Now let’s lay out what a holistic physical therapy treatment plan would look like for someone with Achilles tendinitis who were to seek treatment at Clash Physical Therapy in Worcester, Ma.

A holistic, non surgical approach to achilles tendonitis would look like this

  1. Movement prescription tailored to you that emphasizes total body function
  2. Education around hydration & overall nutrition to support healthy bone, muscle, and joint function/healing
  3. Sleep hygiene education- Deep and REM sleep are where tissues repair and heal
  4. Stress management education- Being in a chronic stressful state is not good for promoting healing and decreasing inflammation
  5. Manual interventions such as soft tissue massage, dry needling, instrument assisted soft tissue massage or cupping to interrupt the pain signals and increase movement tolerance
  6. Footwear education- our feet have 26 bones and over 100+ muscles ligaments and tendons so supportive, cushioned footwear doesn’t make sense for everyone. Especially if you are someone that is very active and wants to continue to be active for the years to come. 

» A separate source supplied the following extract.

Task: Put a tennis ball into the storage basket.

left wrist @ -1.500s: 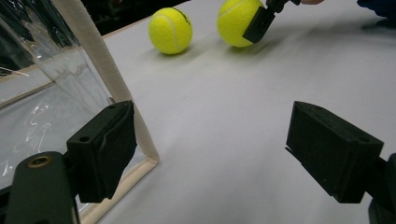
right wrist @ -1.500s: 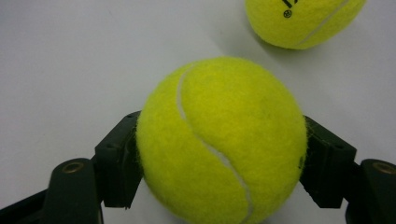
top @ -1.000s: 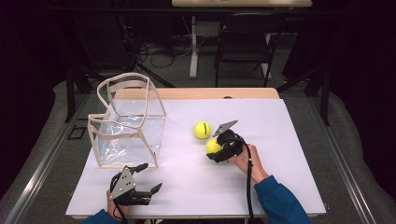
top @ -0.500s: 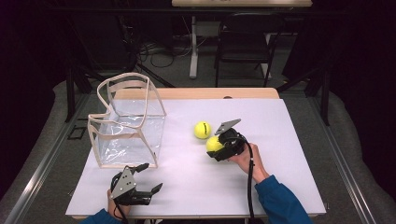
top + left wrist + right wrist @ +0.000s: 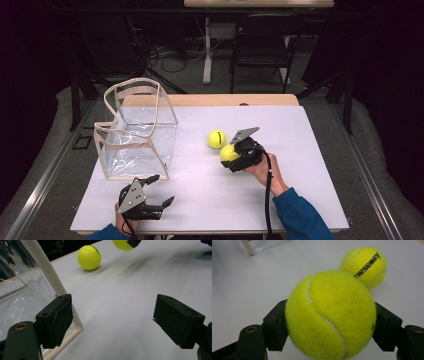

It is important to take this approach since there are multiple factors that can contribute to one’s pain. Those factors include biological, psychological, and social factors. To learn more about these factors and their influence on your pain dial, click here. Regardless, the treatment with the highest level of evidence for Achilles tendinopathy is exercise rehabilitation

In conclusion Achilles tendinopathy is a debilitating injury that affects multiple domains of tendon health and physical function. Therefore, it is critical to perform a comprehensive evaluation. Ideally, the chosen treatment plan should be centered on activity modification and progressive tendon-loading exercises to promote tendon remodeling and restoration of calf-muscle function while considering the patient’s pain tolerance Furthermore, these interventions should be paired with extensive education to establish a realistic timeline for return to sport and the role of pain in guiding activity and rest. At Clash Physical Therapy & Health services, our expert physical therapists will be able to help you rapidly heal and overcome your achilles pain. To get $50 off your 90 minute comprehensive evaluation, use the phrase “heal your feet” today!

In addition, if you wanted to get started today, we would highly recommend looking into the following

  1. Foot shaped footwear. Xero, Altra or Topo shoes are one of our favorites for our patients. They have a wide toe box and zero drop options in running, walking, and hiking!-make sure to get guidance on how to safely make the switch to this type of footwear.
  2. Toe spreaders. You can order them on amazon today by clicking here. Start with wearing them for 10-15 mins a day. Be careful- they can leave you sore
  3. Strengthen your big toes and little toes. Yes, your toes are tiny athletes that should be able to move independently
  4. Stop stretching your calf and start strengthening your calf and do so barefoot to learn and feel what is actually going on at the foot.
  5. Read “Born to Run.” You won’t regret it.